Alas, as our investment banker's experience has shown, the grammar and syntax of this language is not so fixed. PsycCRITIQUES, however, provides reviews of in-depth resources, and a search on body language and nonverbal communication limited to the past 5 years could provide him with helpful books and films to get through the no-doubt dateless stretch that lies ahead of him.
Those resources include the following:
- "Gaze: Light and Dark" (Conner, 2011) is a review of the film The Secret in Their Eyes (El Secreto de Sus Ojos). Although much research on eye contact and gazing has focused on interpersonal attraction, gaze can have a darker role as well and be used to communicate threat and dominance. The Secret in Their Eyes is an Argentinean film that comments on the power of gaze and its role in obsession as well as in love.
- "Judgmental Biases and Nonverbal Behavior" (MacGregor, 2008) is a review of What Every body Is Saying: An Ex-FBI Agent's Guide to Speed-Reading People. Its basic theme is that in situations involving social interaction, people are not static but dynamic and can be read and decoded by interpretation of their nonverbal behavior expressed semantically as body cues or "language. "Although a given cue might be misinterpreted, an ensemble of cues that are consistent gives an indication of the quality of the experience an individual is having."
- "Seeing Double: The Reframing of Emotional Intelligence" (Fox & Maloney, 2007) is a review of Social Intelligence: The New Science of Human Relationships by Daniel Goleman.

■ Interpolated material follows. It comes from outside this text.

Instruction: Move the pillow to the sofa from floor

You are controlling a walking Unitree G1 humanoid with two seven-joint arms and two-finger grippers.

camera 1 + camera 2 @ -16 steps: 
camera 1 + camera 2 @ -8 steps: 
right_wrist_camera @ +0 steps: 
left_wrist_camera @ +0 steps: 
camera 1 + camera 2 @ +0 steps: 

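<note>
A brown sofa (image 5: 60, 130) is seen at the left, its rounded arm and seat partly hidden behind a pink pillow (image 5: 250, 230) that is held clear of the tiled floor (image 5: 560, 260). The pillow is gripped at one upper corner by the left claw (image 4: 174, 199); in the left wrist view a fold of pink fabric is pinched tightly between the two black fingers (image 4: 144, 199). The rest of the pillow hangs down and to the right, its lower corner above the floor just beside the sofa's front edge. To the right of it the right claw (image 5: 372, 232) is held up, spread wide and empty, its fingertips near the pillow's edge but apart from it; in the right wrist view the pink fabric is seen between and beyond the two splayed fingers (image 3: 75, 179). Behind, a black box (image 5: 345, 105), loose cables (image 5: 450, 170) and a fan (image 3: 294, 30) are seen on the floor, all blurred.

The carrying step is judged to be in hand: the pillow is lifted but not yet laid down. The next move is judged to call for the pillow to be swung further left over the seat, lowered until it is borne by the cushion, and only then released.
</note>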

A book intended for the general public, much of the text concerns the groundbreaking discoveries being made in the field of neuroscience and the additions they are making to the biological bases of interpersonal relations. Goleman brushed "the new science of human relationships" in relating how varied neurological processes work to facilitate or undermine the establishment of nonverbal communication between people.
Studies have ranged across fields including everything from linguistics and social psychology to dance and anthropology. Our oldest communication, what made us human and underlies all other language, speaks from our hands and eyes and in the way we move in relation to each other.